A saúde mental e o surf via tickettoridegroup.com segunda-feira, 13 junho 2022 08:28

A saúde mental e o surf

Em parceria com a clínica Mindpoint.

 

 

Qual a relação entre surf e saúde mental? Será que entendemos a relação bidirecional entre as duas coisas? Na realidade, o surf, assim como qualquer prática desportiva, impacta a saúde mental e também é impactado por ela.

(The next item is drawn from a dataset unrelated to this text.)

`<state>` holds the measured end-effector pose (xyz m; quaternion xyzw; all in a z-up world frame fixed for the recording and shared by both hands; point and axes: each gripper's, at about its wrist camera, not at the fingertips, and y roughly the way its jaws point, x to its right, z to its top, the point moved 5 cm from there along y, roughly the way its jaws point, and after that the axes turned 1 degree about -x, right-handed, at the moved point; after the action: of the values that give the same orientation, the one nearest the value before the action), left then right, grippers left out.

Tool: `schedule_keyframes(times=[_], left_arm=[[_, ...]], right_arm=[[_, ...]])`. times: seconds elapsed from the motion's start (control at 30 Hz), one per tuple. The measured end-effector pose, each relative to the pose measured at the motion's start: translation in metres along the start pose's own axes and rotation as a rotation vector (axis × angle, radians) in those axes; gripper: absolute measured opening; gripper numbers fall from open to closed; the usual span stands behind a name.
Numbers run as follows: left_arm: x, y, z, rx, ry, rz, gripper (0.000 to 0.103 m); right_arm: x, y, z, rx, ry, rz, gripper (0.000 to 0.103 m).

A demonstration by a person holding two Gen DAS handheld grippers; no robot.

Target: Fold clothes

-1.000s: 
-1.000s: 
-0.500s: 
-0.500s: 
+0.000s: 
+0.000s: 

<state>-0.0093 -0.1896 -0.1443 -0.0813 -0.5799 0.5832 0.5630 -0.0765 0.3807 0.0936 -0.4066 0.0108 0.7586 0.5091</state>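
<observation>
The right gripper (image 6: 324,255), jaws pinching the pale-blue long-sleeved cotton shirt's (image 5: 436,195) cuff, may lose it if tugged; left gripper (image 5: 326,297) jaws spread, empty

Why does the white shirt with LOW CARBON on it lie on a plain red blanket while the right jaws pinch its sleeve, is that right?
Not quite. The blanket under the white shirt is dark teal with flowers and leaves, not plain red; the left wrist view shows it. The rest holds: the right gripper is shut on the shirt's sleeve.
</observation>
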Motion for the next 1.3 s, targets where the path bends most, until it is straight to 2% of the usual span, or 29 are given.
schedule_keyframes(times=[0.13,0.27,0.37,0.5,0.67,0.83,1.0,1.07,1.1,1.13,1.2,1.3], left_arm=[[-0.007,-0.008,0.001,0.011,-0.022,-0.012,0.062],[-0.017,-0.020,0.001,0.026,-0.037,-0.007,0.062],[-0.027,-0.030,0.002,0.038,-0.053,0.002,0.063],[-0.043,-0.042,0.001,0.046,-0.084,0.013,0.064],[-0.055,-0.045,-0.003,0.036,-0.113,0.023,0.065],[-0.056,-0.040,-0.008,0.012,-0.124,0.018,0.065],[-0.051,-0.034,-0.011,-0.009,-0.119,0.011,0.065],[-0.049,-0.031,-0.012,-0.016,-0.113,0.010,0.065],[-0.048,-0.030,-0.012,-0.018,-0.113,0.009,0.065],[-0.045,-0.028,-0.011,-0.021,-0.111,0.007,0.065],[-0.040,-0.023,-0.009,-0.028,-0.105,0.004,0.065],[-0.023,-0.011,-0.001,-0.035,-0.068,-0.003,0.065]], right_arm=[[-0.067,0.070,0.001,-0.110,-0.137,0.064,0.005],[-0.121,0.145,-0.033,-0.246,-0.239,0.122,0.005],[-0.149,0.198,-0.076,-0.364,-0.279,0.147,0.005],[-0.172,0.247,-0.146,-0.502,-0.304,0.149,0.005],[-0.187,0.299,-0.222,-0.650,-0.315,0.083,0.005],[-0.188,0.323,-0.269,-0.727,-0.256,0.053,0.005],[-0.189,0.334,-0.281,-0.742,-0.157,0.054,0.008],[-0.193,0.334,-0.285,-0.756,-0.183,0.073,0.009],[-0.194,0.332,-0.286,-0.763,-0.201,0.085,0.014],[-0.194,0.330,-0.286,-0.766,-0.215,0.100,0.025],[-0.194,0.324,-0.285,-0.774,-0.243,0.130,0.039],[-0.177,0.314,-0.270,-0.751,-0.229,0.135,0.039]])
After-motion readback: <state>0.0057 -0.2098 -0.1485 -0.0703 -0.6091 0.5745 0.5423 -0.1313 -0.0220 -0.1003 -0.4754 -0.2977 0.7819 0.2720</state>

De uma forma simples, o surf como prática desportiva pode contribuir para uma melhor saúde mental, uma vez que promove o bem-estar e o relaxamento, ajuda a diminuir sintomas de ansiedade e depressão, promove competências socioemocionais como a gestão da frustração, a motivação e persistência, entre outras.

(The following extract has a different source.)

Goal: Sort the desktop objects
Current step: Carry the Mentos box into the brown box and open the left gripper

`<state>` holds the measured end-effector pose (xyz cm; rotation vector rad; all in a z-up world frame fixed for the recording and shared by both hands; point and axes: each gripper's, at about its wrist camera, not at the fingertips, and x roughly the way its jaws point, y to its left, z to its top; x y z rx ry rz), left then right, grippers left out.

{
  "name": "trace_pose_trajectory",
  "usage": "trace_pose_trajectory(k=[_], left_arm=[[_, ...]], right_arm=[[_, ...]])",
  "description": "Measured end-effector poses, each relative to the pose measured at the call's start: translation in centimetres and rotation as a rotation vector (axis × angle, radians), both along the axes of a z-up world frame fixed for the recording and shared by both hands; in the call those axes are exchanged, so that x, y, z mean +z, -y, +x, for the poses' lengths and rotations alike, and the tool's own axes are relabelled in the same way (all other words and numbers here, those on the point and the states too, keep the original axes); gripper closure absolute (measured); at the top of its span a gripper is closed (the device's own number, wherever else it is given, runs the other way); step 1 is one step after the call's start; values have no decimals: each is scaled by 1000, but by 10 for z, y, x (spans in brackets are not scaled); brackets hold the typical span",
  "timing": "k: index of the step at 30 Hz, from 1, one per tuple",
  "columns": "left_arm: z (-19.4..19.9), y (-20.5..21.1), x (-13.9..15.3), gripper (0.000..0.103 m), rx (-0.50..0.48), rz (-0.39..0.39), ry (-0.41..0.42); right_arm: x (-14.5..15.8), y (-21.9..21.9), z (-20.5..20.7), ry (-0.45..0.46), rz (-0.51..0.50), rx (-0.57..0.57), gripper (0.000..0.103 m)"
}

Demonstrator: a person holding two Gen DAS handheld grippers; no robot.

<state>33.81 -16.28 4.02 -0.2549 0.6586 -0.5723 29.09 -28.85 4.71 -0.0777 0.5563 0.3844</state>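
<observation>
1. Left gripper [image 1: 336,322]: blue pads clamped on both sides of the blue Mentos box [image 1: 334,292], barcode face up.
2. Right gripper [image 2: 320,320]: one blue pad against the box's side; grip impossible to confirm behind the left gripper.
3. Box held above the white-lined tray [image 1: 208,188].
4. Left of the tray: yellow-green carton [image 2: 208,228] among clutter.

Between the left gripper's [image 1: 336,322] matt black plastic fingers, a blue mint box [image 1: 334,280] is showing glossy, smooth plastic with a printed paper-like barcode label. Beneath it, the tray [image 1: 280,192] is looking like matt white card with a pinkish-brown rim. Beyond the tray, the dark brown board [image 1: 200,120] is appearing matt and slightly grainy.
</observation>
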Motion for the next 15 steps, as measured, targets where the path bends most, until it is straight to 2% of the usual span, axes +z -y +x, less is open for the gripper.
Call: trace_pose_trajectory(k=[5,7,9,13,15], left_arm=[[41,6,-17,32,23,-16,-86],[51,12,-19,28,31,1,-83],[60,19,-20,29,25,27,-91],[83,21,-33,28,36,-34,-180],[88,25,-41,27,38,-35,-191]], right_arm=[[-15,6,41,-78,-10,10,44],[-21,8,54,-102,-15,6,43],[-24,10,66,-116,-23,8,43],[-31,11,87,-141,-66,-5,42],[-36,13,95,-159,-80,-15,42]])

Por outro lado, a saúde mental afeta a performance desportiva no surf, uma vez que surfistas que apresentem problemas na sua saúde mental, como por exemplo níveis elevados de ansiedade, terão um desempenho inferior e poderão ver a sua performance desportiva limitada.

Deste modo, neste artigo pretenderemos explicar de forma mais completa a relação entre o surf e a saúde mental, suportando esta explicação com exemplos e dando também algumas dicas práticas que poderão ser úteis na melhoria da performance desportiva e da saúde mental dos surfistas de forma geral! É um artigo que surge da parceria com a clínica Mindpoint, cujo website pode ser consultado através deste link.

 

 

Porque devem os atletas estar atentos à sua saúde mental?

 

Praticantes de surf e, na realidade, de qualquer modalidade desportiva, procuram dar o seu máximo e estão frequentemente a testar os seus limites. Além disso, os atletas têm muitas vezes de fazer escolhas difíceis e lidar com algumas privações: no que podem comer, nas atividades que podem fazer, no tempo que podem despender e de que forma o podem fazer.

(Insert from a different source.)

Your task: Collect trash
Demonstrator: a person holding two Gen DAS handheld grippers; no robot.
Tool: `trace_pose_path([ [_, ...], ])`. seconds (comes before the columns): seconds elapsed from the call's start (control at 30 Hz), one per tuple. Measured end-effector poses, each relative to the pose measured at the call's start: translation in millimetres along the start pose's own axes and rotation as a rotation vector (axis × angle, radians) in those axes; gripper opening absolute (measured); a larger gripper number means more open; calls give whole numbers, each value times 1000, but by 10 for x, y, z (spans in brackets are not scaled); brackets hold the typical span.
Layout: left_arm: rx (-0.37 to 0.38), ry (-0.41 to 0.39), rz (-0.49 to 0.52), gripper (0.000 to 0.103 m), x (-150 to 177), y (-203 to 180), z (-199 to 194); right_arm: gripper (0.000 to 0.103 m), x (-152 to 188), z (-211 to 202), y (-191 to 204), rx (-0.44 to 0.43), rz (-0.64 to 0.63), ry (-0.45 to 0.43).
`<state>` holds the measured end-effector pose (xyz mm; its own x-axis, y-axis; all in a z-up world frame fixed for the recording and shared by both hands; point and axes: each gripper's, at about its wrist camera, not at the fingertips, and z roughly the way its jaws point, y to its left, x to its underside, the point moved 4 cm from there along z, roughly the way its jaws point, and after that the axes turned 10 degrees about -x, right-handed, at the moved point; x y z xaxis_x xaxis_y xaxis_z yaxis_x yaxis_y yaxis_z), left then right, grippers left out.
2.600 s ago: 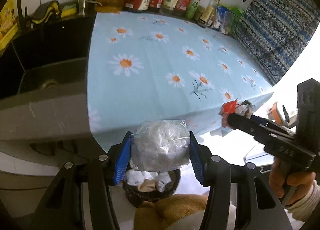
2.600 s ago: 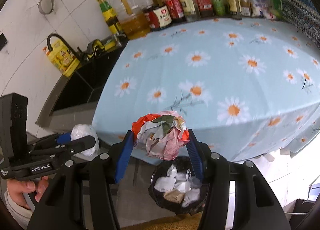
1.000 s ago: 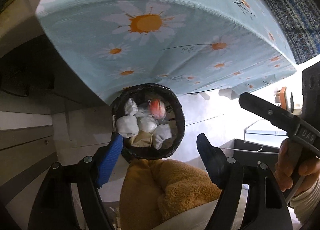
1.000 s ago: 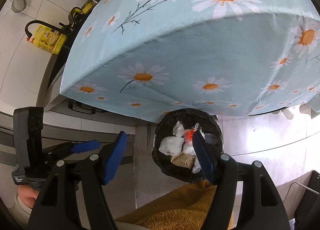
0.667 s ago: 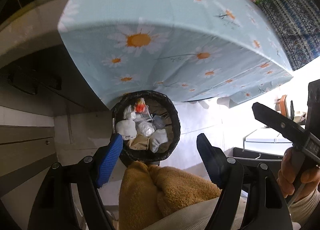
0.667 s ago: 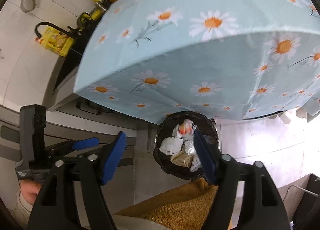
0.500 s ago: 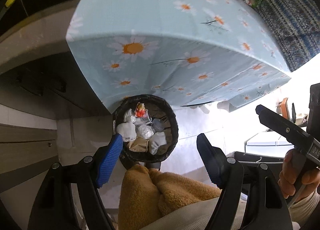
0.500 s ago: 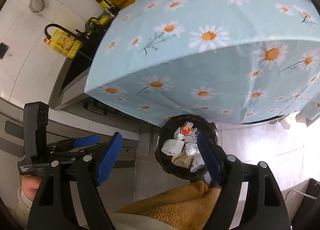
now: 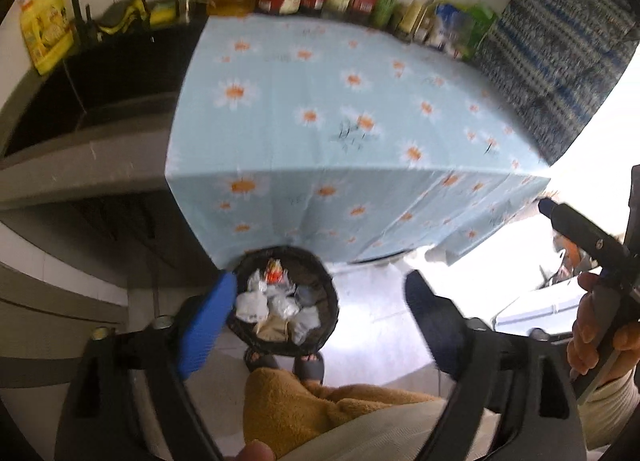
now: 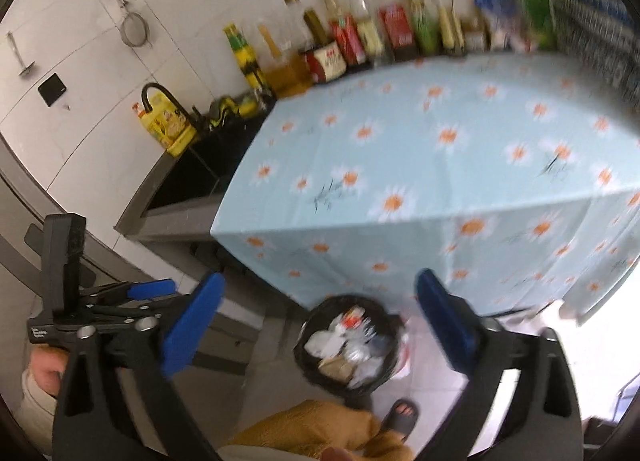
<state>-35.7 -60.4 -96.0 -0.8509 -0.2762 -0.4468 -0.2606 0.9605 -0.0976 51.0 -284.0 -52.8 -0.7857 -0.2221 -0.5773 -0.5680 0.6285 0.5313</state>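
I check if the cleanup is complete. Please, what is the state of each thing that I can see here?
Left claw: jaws opening, nothing between them.
Right claw: jaws opening, nothing between them.
Trash bin: upright on floor, holds crumpled trash.
Tablecloth: no trash on it.
Bottles: upright along the wall.

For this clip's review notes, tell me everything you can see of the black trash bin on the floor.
The trash bin is small, round and black, and looks lined with a dark bag. It stands upright and open on the pale floor, just in front of the hanging edge of the daisy tablecloth, close to the person's sandalled feet. It is nearly full of crumpled white paper and clear plastic, with one red-and-orange wrapper toward its table side. Nothing grips it.
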Motion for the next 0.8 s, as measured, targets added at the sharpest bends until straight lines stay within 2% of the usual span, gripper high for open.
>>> trace_pose_path([
  [0.17,-32,-59,28,90,-124,-76,-217,99,-137,-256,70,20,-64,-24],
  [0.23,-58,-77,39,96,-199,-78,-273,99,-195,-340,62,18,-68,-43],
  [0.3,-61,-102,31,96,-260,-68,-355,99,-246,-401,63,34,-74,-56],
  [0.47,-41,-121,48,96,-379,-108,-539,99,-398,-549,105,47,-97,-84],
  [0.53,-36,-130,44,96,-399,-117,-599,99,-446,-566,107,64,-94,-65],
  [0.63,-86,-142,37,96,-425,-125,-624,99,-502,-619,152,91,-134,-78],
  [0.8,-75,-152,24,96,-440,-158,-672,99,-539,-649,178,82,-139,-72],
])
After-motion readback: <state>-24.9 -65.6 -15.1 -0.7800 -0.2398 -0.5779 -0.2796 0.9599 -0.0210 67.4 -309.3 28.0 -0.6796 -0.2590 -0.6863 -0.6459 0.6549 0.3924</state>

Ter um compromisso com o surf e com o desporto de forma geral é desafiante e traz dificuldades, que podem ser tanto maiores quanto maior o grau de exigência e o nível em que o atleta se encontra. Estas dificuldades refletem-se muitas vezes na saúde mental, e surgem desde muito cedo, em fases da vida em que nem sempre estamos preparados para lidar com elas, como a adolescência. Não é fácil para um adolescente não poder sair com os amigos porque tem de treinar.

Para além de todas estas particularidades, temos ainda de considerar que o surf é exigente do ponto de vista psicológico e emocional: exige resistência, exige motivação, exige capacidade de lidar com medos e frustrações, exige capacidade de lidar com a derrota, exige capacidade de lidar com o desconforto físico, exige capacidade de fazer escolhas, exige lidar com a expectativa e o medo da desilusão… Enfim, há uma série de exigências que o desporto coloca no que diz respeito às nossas capacidades psicológicas e emocionais.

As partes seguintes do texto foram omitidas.